But open source doesn’t automatically mean fully manageable, scalable, or enterprise secure in real life. Without mature governance, lifecycle automation, policy enforcement, and audit readiness, Keycloak installations can quickly become expensive to operate and risky to sustain.
This is precisely the gap that OpenIAM fills. By pairing a governance-first identity platform with Keycloak’s authentication foundation, organizations can get the best of both worlds: flexible modern IAM capabilities with enterprise control baked in.
Why Keycloak Is Popular and Where It Hits Limits
Keycloak has grown rapidly in the enterprise world because it solves a real technical problem: how to handle authentication and authorization in a world of distributed APIs, web applications, and mobile clients. It embraces open standards like OAuth2 and OpenID Connect and makes federation straightforward.
For developers building apps, Keycloak is liberating. They don’t have to write auth code. They get token-based logins, social login options, and multi-tenant setups out of the box. It’s agile, extensible, and aligns with modern development practices.
But as soon as an organization tries to scale Keycloak beyond a handful of applications, gaps start appearing. Consider this:
How do you consistently manage user provisioning and deprovisioning across hundreds of systems?

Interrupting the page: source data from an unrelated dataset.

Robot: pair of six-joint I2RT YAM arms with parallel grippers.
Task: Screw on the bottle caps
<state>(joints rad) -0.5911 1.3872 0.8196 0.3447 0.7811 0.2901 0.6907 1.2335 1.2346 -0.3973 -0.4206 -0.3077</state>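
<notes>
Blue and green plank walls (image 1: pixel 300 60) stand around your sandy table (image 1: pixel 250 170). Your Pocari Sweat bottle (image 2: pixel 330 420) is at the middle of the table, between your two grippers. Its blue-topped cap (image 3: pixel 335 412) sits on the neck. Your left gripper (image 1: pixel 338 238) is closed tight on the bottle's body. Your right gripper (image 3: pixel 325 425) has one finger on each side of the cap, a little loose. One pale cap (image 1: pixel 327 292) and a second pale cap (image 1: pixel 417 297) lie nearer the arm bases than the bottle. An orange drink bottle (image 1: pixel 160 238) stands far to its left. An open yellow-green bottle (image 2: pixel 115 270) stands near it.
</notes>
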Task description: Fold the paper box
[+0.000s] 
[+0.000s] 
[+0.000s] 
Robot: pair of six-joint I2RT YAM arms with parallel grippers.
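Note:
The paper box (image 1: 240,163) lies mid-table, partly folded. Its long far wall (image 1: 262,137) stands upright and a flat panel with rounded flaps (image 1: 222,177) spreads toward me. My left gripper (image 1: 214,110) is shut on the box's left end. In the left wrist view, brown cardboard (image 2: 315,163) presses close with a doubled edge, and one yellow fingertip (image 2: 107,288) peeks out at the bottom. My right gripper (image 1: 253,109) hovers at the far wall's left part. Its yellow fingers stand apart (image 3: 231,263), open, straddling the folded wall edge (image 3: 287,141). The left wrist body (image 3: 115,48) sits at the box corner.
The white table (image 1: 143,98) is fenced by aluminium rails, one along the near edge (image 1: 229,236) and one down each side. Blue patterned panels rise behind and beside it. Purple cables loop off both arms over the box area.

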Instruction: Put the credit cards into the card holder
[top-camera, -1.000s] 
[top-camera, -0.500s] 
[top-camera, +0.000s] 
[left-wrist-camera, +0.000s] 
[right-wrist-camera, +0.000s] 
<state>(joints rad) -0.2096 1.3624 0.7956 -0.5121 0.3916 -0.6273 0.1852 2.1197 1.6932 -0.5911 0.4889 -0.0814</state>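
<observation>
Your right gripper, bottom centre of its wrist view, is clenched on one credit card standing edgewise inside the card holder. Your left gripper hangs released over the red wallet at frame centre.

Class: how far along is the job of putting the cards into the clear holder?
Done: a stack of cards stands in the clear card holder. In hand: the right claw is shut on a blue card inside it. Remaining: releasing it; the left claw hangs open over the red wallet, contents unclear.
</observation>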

What happens when someone changes roles, departments, or locations and their access needs to adjust automatically?
Can you enforce things like least privilege, separation of duties, or periodic access review inside Keycloak natively?
How does audit reporting work when you need enterprise-grade logs for SOC 2, ISO, or GDPR compliance?
These are the areas where Keycloak by itself starts to show its limitations. It’s wonderful as a token provider and SSO engine, but it was not designed as a full governance, lifecycle, and compliance platform.
OpenIAM: Elevating Keycloak to Enterprise Identity
OpenIAM’s approach doesn’t replace Keycloak. It enhances it. While Keycloak continues to handle authentication and session management, OpenIAM brings structured governance, automation, and visibility to the identity lifecycle.
Imagine a world where:
Onboarding, role changes, and offboarding are not manual tasks, but automated events triggered by HR or directory updates.
Access policies are consistently enforced across cloud and on-prem apps, regardless of underlying protocols.
Audit logs are unified in one platform, making compliance reporting much more straightforward.
Administrators and compliance teams no longer have to reconcile fragmented data from multiple identity sources.
In this world, Keycloak and OpenIAM are part of a larger identity ecosystem working in harmony.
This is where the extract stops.